Here we are at the end of the road with Springsteen’s final studio album.
At least, for now. Within a few days we’ll have seven previously unreleased studio albums to absorb and while Tracks isn’t included in this rundown, the albums that make up Tracks II: The Lost Albums are just that, full studio albums. There’s also confirmation that, along with Tracks III (ffs, that vault must have been huge) Bruce also has a new solo studio album ‘in the can’ earmarked for a 2026 release. It’s like he doesn’t read this blog with the amount of work he’s lining up for me.*
Where was I? Oh, yes, for now. Letter To You was an album that came by relative surprise in its timing mid pandemic (he’d managed get the band together for a week at the end of the previous year**) and in its absolute quality and power. Letter to You feels like a much-needed warm hug from an old friend you didn’t expect to see again —if that friend was a thunderous barroom preacher with a worn leather jacket, a telecaster slung over his back and a saxophone-wielding mate waiting in the car.
If this turns out to be the last E Street Band powered album, it’s one hell of a bow out; it’s a combination of everything that was and still is great about it with relatively minimal production or overdub. Springsteen calls back to his past magnificently – the record bristles with revisited old chestnuts like ‘Janey Needs a Shooter’, the mildly Dylan-esque ‘Song for Orphans’, and the swaggering ‘If I Was the Priest’ rubbing shoulders with new tracks like ‘Burnin’ Train’ and ‘Last Man Standing’ that bring the E Street Band’s stadium roar back in full force. While at times there’s an odd juxtaposition between songs written by Thesaurus Bruce and One-Phrase-Repeated-Over-and-Over Bruce, the combination is a winner. It’s like we’ve run into him at a bar and he just had to tell us one last story (or twelve).
Where this sits in the overall Springsteen album run-down I’ve yet to figure out but Letter To You is certainly his strongest and most consistently spot-on since Magic. That it’s the first time since The River that the band worked through songs without having had them demoed first is also clear – there’s a sense of spontaneity and freshness in the arrangements that hasn’t been heard in decades. There’s very little to nitpick about in Letter To You but…
Least: The Power of Prayer
While ‘Rainmaker’ hasn’t aged as well as it could have and ‘House of a Thousand Guitars’ is a little let down by the repetition of its title, ‘The Power of Prayer’ is absolutely the weakest link on an otherwise indecently strong album. Feeling more like it would be at home on Working on a Dream, Springsteen’s gospel inclinations here come off less like a heartfelt epiphany and more like a cliche-laden preacher hitting the stage unprepared. It’s an empty-cliche-ridden snoozer for me, it aims high and wants to hit that uplifting spiritual power of earlier efforts but leans on formula instead rather than feeling. I mean – when was the last time you ran your fingers through the hair of your significant other and thought ‘that’s the power of prayer’***? It may well be sincere but so is a 99p greeting card from Sainsbury’s.
Most: Ghosts
Hands down the album’s finest, Ghosts charges in on a revved-up E Street engine and never lets off.
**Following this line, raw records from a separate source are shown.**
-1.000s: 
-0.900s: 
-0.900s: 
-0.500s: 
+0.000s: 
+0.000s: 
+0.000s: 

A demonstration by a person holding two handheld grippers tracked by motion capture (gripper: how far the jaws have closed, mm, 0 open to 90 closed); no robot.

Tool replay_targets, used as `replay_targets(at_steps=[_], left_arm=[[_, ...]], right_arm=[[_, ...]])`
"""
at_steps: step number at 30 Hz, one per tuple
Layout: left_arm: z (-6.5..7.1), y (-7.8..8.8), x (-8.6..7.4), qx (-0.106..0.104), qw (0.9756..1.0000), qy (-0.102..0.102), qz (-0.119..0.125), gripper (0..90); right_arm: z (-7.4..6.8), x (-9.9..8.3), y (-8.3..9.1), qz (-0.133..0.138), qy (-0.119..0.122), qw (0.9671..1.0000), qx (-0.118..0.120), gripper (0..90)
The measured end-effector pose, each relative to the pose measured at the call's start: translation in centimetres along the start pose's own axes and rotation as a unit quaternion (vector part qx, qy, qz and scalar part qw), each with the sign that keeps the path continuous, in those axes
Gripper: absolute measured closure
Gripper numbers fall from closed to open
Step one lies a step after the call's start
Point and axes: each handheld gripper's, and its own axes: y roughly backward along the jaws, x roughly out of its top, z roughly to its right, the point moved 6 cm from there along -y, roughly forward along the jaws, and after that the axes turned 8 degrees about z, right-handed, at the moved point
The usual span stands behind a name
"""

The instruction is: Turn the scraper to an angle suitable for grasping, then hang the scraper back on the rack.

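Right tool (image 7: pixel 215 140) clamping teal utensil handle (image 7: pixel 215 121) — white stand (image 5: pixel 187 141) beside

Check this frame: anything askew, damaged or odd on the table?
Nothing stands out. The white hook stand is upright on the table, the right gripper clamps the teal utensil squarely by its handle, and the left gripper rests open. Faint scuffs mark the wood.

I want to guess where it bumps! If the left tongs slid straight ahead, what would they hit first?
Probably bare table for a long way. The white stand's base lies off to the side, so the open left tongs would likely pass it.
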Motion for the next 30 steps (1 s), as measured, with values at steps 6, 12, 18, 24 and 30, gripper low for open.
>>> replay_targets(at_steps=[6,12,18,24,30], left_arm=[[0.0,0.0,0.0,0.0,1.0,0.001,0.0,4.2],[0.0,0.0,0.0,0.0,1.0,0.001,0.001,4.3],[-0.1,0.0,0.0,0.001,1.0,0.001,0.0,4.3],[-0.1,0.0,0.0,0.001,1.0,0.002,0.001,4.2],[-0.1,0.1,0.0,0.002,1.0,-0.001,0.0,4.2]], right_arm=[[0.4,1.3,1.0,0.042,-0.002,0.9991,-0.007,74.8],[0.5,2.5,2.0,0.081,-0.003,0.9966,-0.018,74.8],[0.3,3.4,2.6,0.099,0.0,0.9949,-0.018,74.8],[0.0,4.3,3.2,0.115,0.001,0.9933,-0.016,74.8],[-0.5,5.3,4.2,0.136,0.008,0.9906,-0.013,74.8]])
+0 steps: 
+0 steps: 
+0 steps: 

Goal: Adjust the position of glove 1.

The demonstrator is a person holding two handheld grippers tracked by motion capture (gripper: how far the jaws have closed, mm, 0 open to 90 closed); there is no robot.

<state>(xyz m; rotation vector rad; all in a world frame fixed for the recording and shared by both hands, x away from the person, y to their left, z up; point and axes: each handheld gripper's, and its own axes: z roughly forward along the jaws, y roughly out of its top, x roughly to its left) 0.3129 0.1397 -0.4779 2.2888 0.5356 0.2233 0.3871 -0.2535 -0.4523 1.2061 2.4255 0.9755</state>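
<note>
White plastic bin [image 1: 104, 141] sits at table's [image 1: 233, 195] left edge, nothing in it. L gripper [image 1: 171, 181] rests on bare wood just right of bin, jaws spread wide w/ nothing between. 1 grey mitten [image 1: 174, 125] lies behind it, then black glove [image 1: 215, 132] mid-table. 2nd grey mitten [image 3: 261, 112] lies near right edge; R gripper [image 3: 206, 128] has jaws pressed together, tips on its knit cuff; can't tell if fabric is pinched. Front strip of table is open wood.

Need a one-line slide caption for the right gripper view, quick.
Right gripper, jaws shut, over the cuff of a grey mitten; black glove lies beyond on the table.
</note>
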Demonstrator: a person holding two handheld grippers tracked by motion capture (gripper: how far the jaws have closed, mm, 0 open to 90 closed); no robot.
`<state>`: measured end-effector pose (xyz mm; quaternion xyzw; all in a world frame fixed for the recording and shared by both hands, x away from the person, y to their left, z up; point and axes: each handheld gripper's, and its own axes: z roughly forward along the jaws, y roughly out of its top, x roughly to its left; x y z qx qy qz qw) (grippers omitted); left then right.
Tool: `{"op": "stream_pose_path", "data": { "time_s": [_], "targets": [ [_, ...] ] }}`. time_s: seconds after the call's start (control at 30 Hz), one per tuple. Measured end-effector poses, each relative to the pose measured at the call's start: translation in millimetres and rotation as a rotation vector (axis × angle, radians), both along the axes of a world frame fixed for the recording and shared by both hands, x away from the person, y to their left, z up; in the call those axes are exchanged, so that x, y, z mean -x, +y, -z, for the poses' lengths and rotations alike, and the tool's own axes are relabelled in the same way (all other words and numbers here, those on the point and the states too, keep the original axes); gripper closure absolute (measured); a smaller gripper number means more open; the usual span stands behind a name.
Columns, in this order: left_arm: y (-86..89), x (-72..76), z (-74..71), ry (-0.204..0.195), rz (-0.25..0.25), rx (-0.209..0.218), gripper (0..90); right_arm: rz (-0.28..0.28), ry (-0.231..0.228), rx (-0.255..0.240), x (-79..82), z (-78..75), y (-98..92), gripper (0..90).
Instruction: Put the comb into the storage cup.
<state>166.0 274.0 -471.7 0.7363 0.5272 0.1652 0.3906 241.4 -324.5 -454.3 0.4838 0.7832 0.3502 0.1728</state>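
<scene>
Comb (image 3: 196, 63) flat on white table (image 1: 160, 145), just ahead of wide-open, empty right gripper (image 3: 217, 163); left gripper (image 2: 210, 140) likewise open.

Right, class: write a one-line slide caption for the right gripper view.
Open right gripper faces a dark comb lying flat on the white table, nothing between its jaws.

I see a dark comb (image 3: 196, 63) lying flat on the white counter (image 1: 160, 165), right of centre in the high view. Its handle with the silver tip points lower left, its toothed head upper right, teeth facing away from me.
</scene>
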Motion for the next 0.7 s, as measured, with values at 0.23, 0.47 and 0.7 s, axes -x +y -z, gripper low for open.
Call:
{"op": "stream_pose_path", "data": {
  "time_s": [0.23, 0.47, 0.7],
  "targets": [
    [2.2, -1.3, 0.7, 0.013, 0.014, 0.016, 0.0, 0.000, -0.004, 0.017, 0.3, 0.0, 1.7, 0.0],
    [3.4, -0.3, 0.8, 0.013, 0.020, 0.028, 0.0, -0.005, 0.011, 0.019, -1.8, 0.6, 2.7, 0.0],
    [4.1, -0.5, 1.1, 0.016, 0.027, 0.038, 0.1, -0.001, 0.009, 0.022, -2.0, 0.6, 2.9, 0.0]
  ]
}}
It’s a swirling elegy for lost bandmates and the magic they created together but manages to balance that sense of nostalgia with catharsis. Time passes and moves even for our heroes. You feel old, you feel alive but, for these glorious five and a half minutes you feel together with Bruce and the E Street Band.
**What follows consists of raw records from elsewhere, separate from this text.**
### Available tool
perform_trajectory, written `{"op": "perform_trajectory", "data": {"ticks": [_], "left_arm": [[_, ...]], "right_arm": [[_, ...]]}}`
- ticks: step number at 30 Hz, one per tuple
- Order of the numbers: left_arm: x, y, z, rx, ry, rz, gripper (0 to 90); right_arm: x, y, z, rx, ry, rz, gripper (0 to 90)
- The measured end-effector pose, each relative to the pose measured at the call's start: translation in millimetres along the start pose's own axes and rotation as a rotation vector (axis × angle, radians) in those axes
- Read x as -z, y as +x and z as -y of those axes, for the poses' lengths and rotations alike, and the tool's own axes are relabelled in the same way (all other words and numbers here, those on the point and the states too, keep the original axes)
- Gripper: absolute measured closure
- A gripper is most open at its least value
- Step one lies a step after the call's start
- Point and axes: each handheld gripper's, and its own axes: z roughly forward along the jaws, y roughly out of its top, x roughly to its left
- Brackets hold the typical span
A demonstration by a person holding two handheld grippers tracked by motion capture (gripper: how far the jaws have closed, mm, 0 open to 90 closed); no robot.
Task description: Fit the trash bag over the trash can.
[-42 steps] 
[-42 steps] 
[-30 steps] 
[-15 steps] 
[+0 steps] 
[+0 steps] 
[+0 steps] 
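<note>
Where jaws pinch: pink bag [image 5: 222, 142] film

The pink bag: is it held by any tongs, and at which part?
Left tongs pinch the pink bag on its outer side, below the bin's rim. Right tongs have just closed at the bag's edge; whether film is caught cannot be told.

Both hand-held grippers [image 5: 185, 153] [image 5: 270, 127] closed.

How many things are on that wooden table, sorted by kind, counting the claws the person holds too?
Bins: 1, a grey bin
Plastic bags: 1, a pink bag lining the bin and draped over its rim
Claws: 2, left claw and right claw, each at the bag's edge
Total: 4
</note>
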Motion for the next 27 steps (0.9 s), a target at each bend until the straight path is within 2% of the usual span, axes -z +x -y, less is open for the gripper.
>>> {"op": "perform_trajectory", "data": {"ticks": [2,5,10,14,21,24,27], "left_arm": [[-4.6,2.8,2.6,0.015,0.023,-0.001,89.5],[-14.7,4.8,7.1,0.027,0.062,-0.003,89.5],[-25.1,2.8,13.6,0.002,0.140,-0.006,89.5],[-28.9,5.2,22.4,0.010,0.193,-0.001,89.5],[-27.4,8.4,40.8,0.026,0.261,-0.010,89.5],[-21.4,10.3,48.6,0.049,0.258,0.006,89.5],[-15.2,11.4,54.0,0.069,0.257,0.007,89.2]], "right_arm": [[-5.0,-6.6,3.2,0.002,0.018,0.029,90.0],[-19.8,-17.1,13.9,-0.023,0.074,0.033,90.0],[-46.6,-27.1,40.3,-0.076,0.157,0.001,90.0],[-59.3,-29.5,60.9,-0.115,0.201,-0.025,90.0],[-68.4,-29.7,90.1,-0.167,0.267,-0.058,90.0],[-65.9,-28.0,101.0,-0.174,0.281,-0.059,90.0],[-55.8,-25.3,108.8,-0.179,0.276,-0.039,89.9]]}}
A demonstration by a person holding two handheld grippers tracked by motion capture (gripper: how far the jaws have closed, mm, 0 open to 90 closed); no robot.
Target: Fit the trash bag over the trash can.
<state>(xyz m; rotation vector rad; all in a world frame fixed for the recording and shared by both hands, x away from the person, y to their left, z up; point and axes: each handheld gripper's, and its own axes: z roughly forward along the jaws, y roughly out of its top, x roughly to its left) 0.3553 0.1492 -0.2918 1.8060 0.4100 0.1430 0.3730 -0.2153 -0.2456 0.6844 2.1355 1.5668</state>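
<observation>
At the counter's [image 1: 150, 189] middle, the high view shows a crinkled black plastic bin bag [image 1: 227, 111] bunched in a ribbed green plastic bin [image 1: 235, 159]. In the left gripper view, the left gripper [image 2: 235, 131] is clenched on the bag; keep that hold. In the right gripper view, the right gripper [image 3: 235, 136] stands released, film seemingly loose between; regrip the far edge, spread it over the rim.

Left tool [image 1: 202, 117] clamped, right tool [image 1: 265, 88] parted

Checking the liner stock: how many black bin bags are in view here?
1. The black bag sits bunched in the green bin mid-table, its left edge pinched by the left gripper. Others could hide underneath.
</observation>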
What makes ‘Ghosts’ – and the best of this album – work so well in 2020 and 2025 is the sense that these songs didn’t spend too much time in gestation. There’s no feeling of over-working or heavy production. Bruce isn’t trying to venture into a different sonic direction here. He doesn’t need to reinvent the wheel, just crank up the Chevy and happily barrel down memory lane.
Letter to You is the grown-up version of Born to Run, with a few hands dragging in sentimental baggage. It’s occasionally corny, but mostly full-blooded and triumphant. And when ‘Ghosts’ kicks in, you remember why you climbed in the passenger seat in the first place: for the ride, for the stories, and for the shared scars of friendship and loss. Life ain’t always a beauty but, hey, it’s alright.
*Of course he does.
** Two thoughts – chronologically this places those sessions in the same year as the final Western Stars sessions as well as those for Twilight Hours on Tracks II. Secondly: these songs were written following a bout of writers’ block and after the death of his friend and on an acoustic guitar given to him by a fan after one of his “Springsteen on Broadway” shows. That’s one hell of a burst of creativity.